Task goal ▸
Where in the entries below does "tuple" appear? Copy every line that has it.

Input ▸
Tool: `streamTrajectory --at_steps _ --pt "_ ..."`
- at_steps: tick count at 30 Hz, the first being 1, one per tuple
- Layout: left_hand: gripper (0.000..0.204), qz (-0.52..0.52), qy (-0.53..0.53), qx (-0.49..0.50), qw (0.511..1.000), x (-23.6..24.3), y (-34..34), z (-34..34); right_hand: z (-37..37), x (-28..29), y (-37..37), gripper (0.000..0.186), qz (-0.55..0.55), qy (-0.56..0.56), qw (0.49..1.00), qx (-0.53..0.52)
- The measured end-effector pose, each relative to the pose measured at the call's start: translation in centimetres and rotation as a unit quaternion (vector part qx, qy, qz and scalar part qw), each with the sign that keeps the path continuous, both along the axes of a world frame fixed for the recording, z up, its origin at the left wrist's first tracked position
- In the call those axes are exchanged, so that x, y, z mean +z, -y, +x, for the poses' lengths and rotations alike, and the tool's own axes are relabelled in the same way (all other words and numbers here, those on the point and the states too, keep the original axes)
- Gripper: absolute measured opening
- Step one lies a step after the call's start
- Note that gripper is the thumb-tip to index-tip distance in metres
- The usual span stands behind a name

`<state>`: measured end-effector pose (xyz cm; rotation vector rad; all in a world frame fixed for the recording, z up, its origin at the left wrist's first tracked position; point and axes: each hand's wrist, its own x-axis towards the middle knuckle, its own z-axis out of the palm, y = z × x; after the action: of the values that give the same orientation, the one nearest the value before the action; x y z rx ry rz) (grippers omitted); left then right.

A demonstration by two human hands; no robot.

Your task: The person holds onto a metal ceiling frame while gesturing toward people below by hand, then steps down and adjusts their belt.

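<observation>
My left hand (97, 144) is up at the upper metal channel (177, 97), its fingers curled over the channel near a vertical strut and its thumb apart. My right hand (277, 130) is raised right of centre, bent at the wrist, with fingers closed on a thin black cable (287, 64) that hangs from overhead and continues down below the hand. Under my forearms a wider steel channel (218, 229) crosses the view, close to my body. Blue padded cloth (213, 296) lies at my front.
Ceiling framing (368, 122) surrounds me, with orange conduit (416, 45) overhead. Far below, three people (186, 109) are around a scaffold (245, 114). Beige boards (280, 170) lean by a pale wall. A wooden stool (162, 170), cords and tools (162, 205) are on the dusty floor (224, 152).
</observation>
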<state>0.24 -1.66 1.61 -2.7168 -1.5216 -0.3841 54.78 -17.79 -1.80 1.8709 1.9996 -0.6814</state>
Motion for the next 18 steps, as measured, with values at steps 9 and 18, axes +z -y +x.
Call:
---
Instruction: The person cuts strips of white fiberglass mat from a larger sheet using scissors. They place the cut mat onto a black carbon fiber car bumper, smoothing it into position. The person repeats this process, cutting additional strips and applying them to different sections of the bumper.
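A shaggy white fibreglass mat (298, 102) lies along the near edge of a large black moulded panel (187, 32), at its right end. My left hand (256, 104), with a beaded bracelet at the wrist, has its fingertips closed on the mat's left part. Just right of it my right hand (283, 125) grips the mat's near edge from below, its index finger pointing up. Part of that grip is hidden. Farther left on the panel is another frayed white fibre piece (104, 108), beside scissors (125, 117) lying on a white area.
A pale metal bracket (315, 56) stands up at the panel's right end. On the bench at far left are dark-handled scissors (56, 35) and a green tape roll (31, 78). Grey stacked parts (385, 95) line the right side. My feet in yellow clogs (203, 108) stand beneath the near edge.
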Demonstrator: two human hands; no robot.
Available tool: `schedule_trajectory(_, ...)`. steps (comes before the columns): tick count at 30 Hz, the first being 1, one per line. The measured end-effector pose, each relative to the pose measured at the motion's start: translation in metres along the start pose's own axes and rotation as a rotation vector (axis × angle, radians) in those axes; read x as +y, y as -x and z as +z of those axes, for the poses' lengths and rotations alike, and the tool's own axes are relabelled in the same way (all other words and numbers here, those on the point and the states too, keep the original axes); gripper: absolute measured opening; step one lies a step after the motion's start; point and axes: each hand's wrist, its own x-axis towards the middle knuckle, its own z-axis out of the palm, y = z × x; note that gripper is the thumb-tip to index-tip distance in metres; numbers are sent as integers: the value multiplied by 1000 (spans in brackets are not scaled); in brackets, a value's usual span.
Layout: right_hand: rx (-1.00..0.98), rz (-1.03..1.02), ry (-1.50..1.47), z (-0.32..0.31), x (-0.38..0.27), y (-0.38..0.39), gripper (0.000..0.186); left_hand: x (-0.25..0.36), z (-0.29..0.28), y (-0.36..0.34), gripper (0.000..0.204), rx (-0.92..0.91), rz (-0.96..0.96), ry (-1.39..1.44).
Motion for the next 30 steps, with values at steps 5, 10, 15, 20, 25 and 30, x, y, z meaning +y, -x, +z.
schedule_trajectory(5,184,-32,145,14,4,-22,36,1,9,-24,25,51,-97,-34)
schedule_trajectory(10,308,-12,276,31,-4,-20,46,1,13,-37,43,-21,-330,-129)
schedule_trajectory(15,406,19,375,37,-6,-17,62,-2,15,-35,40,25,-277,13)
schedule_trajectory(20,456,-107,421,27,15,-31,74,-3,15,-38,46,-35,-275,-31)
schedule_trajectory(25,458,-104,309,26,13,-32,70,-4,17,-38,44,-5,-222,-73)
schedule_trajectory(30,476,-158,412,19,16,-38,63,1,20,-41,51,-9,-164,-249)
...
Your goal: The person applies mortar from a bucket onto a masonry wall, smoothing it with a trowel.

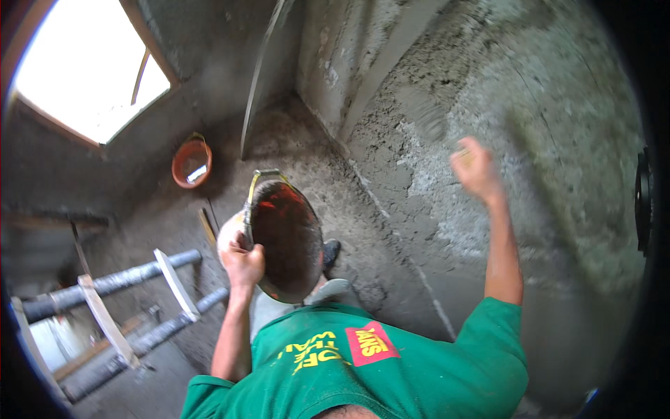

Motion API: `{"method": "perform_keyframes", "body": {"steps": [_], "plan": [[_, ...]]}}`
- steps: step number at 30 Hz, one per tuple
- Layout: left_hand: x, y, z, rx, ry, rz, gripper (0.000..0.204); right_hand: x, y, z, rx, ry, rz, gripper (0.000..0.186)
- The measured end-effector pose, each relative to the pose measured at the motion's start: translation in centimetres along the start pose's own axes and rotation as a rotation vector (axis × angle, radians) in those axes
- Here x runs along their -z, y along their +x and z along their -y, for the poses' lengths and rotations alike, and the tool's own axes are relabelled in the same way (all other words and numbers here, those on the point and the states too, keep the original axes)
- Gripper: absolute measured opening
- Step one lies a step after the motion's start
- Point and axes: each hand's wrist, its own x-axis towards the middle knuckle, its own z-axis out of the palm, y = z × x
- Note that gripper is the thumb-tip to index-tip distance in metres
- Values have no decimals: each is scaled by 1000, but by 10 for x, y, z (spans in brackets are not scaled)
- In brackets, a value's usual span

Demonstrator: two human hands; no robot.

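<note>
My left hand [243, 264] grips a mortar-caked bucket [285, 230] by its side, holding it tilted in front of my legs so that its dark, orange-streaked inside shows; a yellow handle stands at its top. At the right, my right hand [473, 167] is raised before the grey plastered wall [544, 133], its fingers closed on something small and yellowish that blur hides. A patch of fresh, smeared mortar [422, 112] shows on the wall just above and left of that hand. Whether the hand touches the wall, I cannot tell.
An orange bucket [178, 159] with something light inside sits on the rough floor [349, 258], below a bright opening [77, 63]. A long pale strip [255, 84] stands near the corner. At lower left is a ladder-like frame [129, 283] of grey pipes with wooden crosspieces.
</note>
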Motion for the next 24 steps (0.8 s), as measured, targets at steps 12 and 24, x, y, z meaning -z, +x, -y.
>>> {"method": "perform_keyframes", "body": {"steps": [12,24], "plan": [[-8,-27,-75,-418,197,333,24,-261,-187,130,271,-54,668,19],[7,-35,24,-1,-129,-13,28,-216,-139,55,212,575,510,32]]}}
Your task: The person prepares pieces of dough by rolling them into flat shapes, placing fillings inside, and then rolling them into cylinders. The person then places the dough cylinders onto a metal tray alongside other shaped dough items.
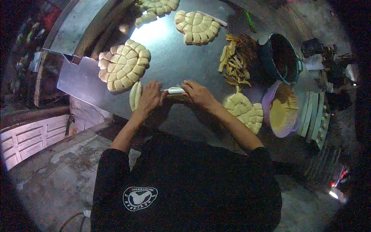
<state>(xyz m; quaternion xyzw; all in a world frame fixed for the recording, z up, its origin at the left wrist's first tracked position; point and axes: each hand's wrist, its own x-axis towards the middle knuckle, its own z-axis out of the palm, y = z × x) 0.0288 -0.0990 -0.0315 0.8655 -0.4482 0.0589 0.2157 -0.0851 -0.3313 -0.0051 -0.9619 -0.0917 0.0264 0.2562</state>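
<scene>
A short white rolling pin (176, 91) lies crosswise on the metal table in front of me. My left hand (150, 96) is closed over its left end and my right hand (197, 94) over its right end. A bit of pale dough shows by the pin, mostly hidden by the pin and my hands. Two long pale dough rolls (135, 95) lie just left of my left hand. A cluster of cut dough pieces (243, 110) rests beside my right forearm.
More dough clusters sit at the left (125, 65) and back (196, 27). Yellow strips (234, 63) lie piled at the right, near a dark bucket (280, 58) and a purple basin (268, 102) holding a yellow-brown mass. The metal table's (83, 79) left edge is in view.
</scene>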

Finished task ▸
- at_steps: tick count at 30 Hz, the first being 1, one per tuple
- steps: step number at 30 Hz, one per tuple

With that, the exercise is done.